This week, head hacker Dale Pearson digs into an area that we infosec guys and gals often give lip service too, but all too often fail to properly address.  Cheers mate!

By Dale Pearson

I have a problem; well maybe it’s more of an addiction. I just love gadgets and technology, if it beeps and has lots of flashing lights I just have to have it. I am sure a lot of you share my affliction - we are like magpies - we all like new shiny kit arriving at the door. Ok, so it’s a personal problem, but it’s a problem that exists in organisations also, and it’s a real problem.

In the world of business, organisations are constantly reminded of the threats and risks that exist, and the steps they need to take to reduce and eradicate these so called threats. So how do organisations spend their security budget? Well they spend a lot of money on little boxes that sit in huge racks, with lots of flashing lights and the occasional beeps. Sounds like heaven right. With all this firewalls, IDS, AV and filtering technology we have nothing to worry about, the virtual gates are tightly locked. 

It doesn’t stop there though; we need policies, procedure and governance to, so we have to spend a little money here as well. We need to tick those regulatory and legislative compliance tick boxes so we can get the nice certificate on the wall, and assure our customers that we are secure because we are compliant. The purse strings are tightening a little now, but we are jumping aboard the risk management framework train now, and this is a big deal, so we need some money for this. So now we are on the circular line of risk procrastination and unrealistic checklists, but it all sounds good and sets the right image to the outside world. 

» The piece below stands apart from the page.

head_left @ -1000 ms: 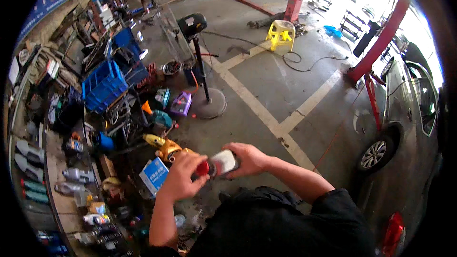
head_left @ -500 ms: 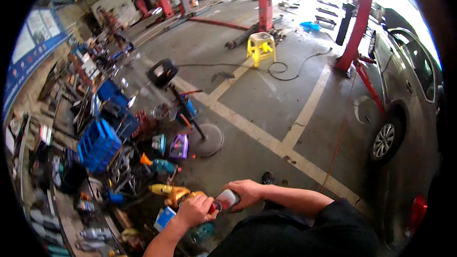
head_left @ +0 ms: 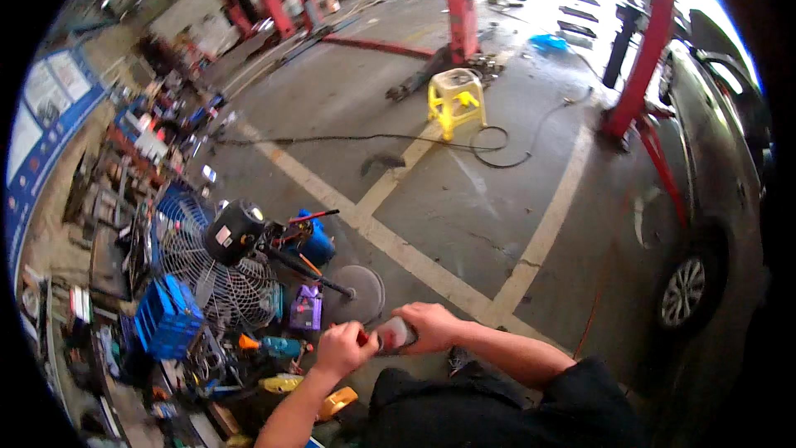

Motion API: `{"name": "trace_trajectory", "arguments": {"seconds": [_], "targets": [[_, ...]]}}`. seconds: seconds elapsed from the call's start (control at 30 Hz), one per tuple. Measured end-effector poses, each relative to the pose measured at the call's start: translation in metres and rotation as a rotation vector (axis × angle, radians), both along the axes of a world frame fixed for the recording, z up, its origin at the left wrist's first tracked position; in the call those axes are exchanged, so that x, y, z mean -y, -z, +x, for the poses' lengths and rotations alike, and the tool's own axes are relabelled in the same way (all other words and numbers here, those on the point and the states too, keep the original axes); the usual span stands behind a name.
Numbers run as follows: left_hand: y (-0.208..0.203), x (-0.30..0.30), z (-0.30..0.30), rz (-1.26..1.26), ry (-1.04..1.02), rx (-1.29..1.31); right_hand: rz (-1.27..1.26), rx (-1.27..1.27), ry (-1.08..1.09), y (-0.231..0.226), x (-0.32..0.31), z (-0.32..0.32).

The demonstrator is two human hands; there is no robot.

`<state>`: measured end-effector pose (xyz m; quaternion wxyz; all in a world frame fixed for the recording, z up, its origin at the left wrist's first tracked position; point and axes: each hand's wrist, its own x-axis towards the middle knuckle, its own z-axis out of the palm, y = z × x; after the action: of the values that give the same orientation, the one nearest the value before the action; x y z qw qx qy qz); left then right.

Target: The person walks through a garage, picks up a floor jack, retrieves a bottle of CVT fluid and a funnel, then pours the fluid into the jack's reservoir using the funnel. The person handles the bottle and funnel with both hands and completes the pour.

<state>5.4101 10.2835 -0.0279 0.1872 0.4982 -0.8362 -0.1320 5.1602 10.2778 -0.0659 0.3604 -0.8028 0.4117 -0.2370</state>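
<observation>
Both my hands are closed on a small cylindrical container (head_left: pixel 394 334), held in front of my waist. It is whitish with a dark end and some red on it. My right hand (head_left: pixel 429 328) wraps round its right end. The fingers of my left hand (head_left: pixel 344 349) grip its other end, where a red part shows between them. What exactly the container is I cannot make out. Below my left hand lies an orange-yellow tool or part (head_left: pixel 336 403). Beyond my hands stands a pedestal fan with a wire cage (head_left: pixel 186 253) and a round base (head_left: pixel 356 292).
At the left, blue crates (head_left: pixel 166 315), a purple jug (head_left: pixel 306 309), a teal power tool (head_left: pixel 280 347) and cluttered parts crowd the floor. Ahead are a yellow stool (head_left: pixel 456 104), a looping hose (head_left: pixel 489 158) and red lift posts (head_left: pixel 643 58). A dark car (head_left: pixel 721 174) stands at the right.
The view has shifted, and the fan's cage now shows plainly. Both hands still grip the container; the left hand now appears farther from the orange-yellow thing.
</observation>
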Motion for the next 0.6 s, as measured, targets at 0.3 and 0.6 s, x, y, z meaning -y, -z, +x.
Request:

Now there really is no money left in the kitty, but we need to carry out penetration testing and user awareness to keep our certificates on the wall. So we employ a team of penetration testers to run a vulnerability assessment on a small portion of our infrastructure. Now for user awareness training, a simple presentation we can rinse and repeat each year on the Intranet should do the job.

So lets quickly recap. 50% of the budget spent on infrastructure, 25% spent on compliance maintenance, 20% spent on risk management, 4% spent on penetration testing, and 1% on user awareness. Money well spent, and a secure environment has been achieved. Free publicity on the TV, Radio and the Newspapers when millions of customers records left the building via portable storage and boxes of paper….. priceless.

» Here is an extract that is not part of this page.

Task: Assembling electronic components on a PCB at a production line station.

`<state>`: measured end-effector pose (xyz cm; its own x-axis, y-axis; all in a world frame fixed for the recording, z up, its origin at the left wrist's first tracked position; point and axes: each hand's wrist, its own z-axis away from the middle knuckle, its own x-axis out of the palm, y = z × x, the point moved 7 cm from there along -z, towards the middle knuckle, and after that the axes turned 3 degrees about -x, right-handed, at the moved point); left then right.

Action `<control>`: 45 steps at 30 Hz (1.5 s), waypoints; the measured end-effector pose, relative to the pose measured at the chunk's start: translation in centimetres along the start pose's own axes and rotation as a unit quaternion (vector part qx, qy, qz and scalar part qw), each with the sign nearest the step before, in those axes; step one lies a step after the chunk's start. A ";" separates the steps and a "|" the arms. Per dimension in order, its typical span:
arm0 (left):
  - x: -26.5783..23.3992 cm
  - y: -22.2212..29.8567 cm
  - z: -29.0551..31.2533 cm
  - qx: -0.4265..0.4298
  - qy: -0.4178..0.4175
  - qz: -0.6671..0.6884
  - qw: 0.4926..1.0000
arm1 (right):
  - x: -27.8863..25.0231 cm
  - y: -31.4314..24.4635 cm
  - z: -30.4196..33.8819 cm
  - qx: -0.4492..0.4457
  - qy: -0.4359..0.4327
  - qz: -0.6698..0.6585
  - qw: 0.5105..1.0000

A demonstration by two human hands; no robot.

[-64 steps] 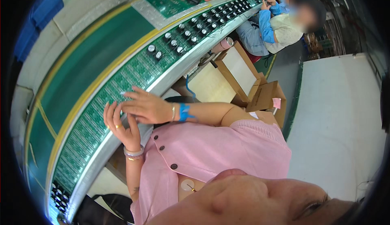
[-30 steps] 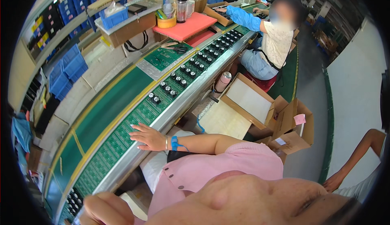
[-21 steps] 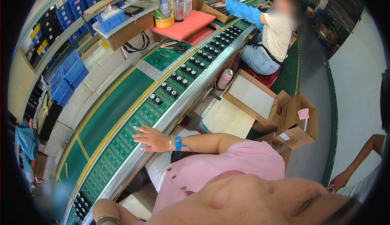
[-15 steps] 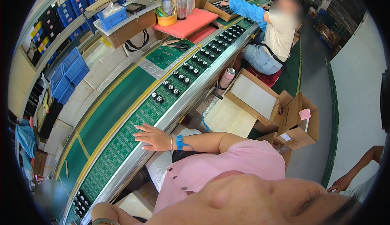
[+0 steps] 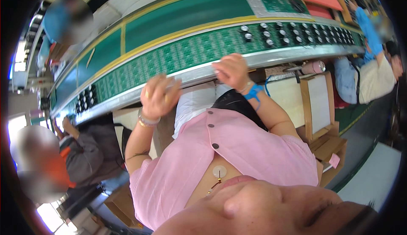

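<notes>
My left hand (image 5: 160, 97), wearing a ring and bracelets, is raised at the near side of the metal rail (image 5: 190, 75). Its fingers are smeared by motion, so what they hold, if anything, does not show. My right hand (image 5: 232, 71), with a blue wrist strap (image 5: 254, 92), is over the same rail with its fingers curled in. Whatever may be inside them is hidden. Beyond both hands runs a row of green circuit boards (image 5: 169, 59). Black round parts with pale tops (image 5: 267, 35) stand on the boards to the right, and a similar cluster (image 5: 86, 99) stands at the left.
Across the yellow-edged strip lies a green bench surface (image 5: 182, 21) with a foil-edged board panel (image 5: 277, 2). At right are a pink bottle (image 5: 313, 67) and an open carton (image 5: 319, 105). One co-worker (image 5: 91, 150) sits at left, another (image 5: 375, 78) at right.
The view has turned toward the left. My right hand, earlier spread over the boards, has drawn back to the rail and curled. My left hand has come up into view.
</notes>
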<state>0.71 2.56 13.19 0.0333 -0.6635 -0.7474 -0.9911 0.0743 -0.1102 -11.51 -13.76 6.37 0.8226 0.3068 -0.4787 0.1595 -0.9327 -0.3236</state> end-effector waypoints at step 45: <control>5.6 -6.9 8.3 -0.309 0.061 -0.092 0.944 | -2.2 4.6 1.9 0.123 0.013 0.120 0.985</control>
<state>8.79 4.47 4.34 0.2350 -0.7066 -0.6675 -0.8566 -0.4751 0.2014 -13.62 -18.39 4.41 0.8341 0.0751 -0.5464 -0.1764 -0.9023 -0.3933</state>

Companies say they take security seriously, and they know people are the weakest link, and they have training in place to cover this risk. I say FUD. They should hang their head in shame.

Here me when I say, you have personnel problems. I am not saying forget about all the shiny toys and flashing lights, but remember and invest if your wetware to. People are the weakest link. Humans are programmed to be helpful, not to question, challenge or be suspicious. We need to empower our personnel; they need to be regularly reminded of the risks, and the forms they take. They need procedures to follow to mitigate risks, reward them for following processes and challenging the unknown. This can't be done on the cheap with a presentation knocked up one weekend.

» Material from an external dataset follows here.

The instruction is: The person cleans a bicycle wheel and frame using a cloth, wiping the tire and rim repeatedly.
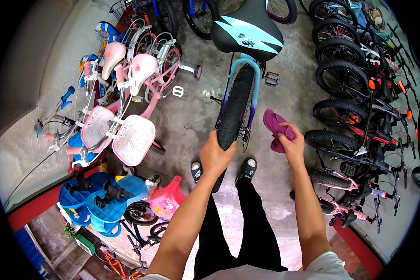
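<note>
Straight ahead stands a bicycle with a black and light-blue saddle (248, 31) and a frame fading from light blue to purple (255, 88). Its knobby black rear tire (237, 100) points toward me. My left hand (215, 154) is closed around the near part of that tire, the fingers partly hidden behind it. To the right of the wheel, my right hand (291, 142) grips a crumpled purple cloth (274, 122), held apart from the bicycle. A pedal (272, 79) sticks out on the frame's right side.
Pink children's bicycles with white baskets (134, 139) crowd the left. Nearer on that side are blue plastic ride-on toys (108, 205) and a pink-red plastic seat (168, 198). A row of bicycles with black tires (343, 79) lines the right. My feet stand on the concrete floor (186, 126).
</note>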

Just ask yourself how much the information that walks out the door is worth or when users give full access to the network via a Facebook application, or when offered the chance to win an iPod, and calculate how much you should really be investing in real awareness and education. Obviously the other components are important, we just need to readjust the allocation of funding to ensure adequate coverage for all area of vulnerability. Awareness and education needs to hit home at a personal level, and it needs to be realistic, effective, constantly maintained and reinforced. Security is everyone’s responsibility.

It’s not that simple I hear you cry. In order to get funds we need buy-in, we need to demonstrate ROI, and besides nothing has ever walked out our front door, we would have known.  If this is the case I encourage you to find the budget at least once for a no holes bared full on social engineering assessment, and I am confident you will be shocked at the results, and if done properly you should be on your way to starting your journey that gets the buy-in and the required ointment to your personnel problems.

There is no magic red pill that will cure the rash that is human stupidity, but through regularly monitoring and constant treatment, we can reduce the inflammation to an acceptable level, and allow us to go outside and face the world.